In 1953, the events that would bring McCarthy down for real were set in motion. At the behest of Roy Cohn, McCarthy’s brilliant (and diabolical) young right-hand investigator, G. David Schine joined McCarthy’s staff. Schine was a handsome 25-year-old who had swept through life on gusts of family money. At Harvard, he displayed it ostentatiously. The Harvard Crimson wrote that Schine had “an exquisitely furnished room, a valet, a big black convertible equipped with a two-way phone–radio and a fabulous electric phonograph.” Cohn and Schine were inseparable, and the press noticed—beginning at least in April 1953, when they took a tour of Europe to visit libraries run by the International Information Administration and survey their collections for Communist-friendly material. The two men spent and shopped and roughhoused in hotel lobbies; columnists who had criticized McCarthy in the past took the opportunity to depict the tour as a display of the kind of masculine intimacy that Americans in the 1950s wouldn’t accept.
In the summer of 1953, Schine was drafted. Cohn began calling the Army to get his friend special favors: an assignment that would keep him geographically close to Cohn, a better commission, freedom from undesirable duties like kitchen patrol. Somewhat contemporaneously, the McCarthy subcommittee turned its spotlight on the Army, looking for security weaknesses in its ranks. This conflict between McCarthy and the Army—an institution beloved by Eisenhower, and many Americans—was the occasion for the Army-McCarthy hearings, the perfect setting for Welch to deal his killing blow.

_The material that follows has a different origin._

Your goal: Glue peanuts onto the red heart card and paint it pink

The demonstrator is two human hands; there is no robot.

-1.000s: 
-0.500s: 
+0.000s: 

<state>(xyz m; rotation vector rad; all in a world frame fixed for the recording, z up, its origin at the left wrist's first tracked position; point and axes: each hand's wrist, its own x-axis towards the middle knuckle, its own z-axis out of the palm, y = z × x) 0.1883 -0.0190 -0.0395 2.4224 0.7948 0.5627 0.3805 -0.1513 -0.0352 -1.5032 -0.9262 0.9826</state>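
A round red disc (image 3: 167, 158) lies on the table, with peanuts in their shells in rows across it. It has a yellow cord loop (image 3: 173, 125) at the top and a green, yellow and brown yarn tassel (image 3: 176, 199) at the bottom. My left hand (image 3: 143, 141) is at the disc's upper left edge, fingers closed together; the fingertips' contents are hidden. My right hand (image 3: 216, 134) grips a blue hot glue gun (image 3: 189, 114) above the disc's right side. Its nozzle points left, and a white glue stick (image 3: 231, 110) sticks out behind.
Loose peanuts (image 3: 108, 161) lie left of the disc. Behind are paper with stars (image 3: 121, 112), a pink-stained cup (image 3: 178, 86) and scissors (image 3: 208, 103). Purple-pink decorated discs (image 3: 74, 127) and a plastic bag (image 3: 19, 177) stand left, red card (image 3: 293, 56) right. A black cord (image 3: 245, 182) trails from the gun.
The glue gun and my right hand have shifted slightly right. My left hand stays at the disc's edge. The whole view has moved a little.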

In March 1954, the Army released the Adams chronology, a list of instances when Cohn had intervened on Schine’s behalf. Two days before, Edward R. Murrow and Fred Friendly decided to run the famous “McCarthy episode” of their See It Now program, which they had readied and held for an opportune moment. In his book on McCarthyism and television, historian Thomas Doherty calls the close timing of the Adams chronology and the See It Now report “suspiciously coincidental,” pointing out that Murrow had connections everywhere and may have gotten tipped to the imminent release of the Army’s report. “Attacked from two directions,” Doherty writes, “McCarthy was caught in a cultural pincer movement: a media posse, led by Murrow, and a military brigade, orchestrated offstage by the Eisenhower administration.”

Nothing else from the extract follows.